## What you will do
I'd like every line in the following listing that holds "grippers" copied.

## Supplied information
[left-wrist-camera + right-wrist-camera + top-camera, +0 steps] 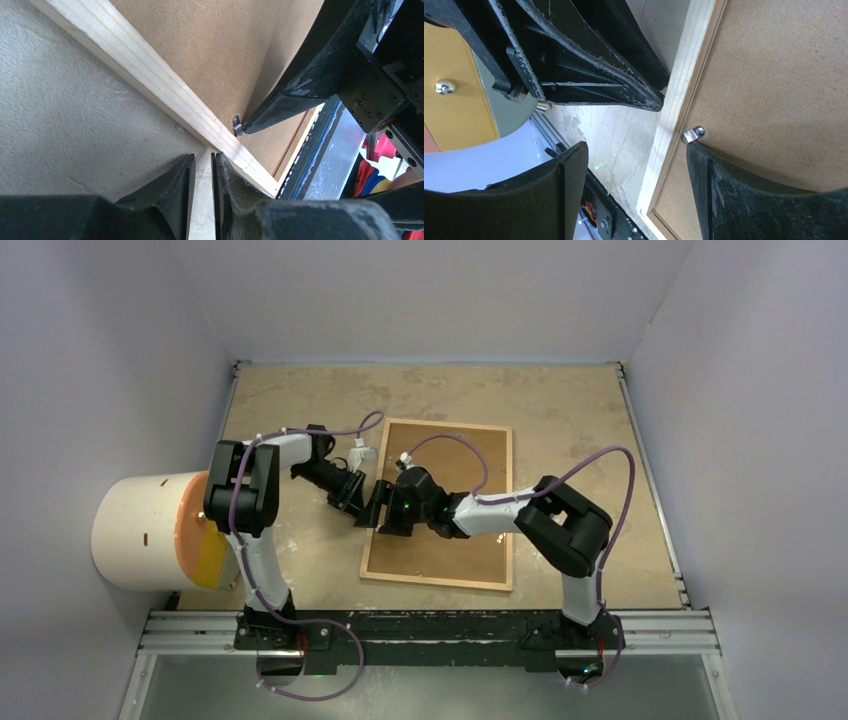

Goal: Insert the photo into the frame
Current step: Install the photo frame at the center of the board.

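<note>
The frame (511,510) lies flat on the table with a brown backing board (440,555) filling it. My left gripper (368,508) is shut on the frame's left moulding. In the left wrist view the light wood (125,55) runs between the gripper's (203,156) closed fingers. My right gripper (635,146) is open and straddles the same moulding (684,75). Its right fingertip touches a small metal tab (693,134) on the backing board (774,75). The photo is hidden or out of view.
A white cylinder with an orange lid (150,530) lies at the table's left edge, beside the left arm. A metal rail (430,625) runs along the near edge. Grey walls close in the other three sides.
</note>
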Motion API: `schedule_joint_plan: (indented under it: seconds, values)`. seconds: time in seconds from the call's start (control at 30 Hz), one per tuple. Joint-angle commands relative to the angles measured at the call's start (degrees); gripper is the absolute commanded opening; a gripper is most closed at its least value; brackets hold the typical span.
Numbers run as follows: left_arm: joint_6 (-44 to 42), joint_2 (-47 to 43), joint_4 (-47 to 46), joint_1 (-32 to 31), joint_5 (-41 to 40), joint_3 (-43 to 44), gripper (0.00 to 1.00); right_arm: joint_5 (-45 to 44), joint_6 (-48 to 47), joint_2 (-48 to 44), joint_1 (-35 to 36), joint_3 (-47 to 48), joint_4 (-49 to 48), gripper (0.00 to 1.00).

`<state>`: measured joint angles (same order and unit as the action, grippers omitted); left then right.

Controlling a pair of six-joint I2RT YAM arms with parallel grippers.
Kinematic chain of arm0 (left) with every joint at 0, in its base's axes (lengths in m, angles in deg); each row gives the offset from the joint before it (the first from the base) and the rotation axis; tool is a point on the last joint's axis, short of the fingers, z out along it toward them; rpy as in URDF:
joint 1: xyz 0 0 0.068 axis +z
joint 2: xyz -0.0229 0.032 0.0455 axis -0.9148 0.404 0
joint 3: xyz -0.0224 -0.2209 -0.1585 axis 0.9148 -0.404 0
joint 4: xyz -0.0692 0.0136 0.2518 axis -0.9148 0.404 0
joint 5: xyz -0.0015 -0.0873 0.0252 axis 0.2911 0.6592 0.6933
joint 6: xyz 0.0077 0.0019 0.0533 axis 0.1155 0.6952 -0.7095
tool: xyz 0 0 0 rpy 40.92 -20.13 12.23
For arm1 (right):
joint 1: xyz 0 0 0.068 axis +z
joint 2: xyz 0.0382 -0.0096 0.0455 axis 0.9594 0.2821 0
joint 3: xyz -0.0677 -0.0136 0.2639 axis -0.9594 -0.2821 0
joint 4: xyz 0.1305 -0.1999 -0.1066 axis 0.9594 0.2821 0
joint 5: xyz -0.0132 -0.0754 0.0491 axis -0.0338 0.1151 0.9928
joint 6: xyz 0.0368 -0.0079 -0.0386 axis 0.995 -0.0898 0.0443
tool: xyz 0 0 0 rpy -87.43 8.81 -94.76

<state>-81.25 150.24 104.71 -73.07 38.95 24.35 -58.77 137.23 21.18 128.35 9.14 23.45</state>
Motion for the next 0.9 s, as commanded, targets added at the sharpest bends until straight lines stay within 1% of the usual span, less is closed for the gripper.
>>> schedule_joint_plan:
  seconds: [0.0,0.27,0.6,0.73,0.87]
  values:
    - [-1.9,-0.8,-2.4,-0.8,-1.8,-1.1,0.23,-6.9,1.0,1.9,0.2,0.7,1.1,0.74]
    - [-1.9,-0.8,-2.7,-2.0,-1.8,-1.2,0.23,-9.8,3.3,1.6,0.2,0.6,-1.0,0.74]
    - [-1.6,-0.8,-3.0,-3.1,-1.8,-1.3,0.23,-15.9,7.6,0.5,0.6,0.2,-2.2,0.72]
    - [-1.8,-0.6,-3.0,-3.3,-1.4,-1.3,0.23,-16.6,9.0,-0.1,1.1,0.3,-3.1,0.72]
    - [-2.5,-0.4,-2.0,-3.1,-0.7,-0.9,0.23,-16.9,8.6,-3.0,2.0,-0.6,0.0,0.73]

## Answer box
`<state>`: measured joint angles (same order and unit as the action, grippers omitted); left then right.
Controlling a pair of six-joint I2RT YAM arms with parallel grippers.

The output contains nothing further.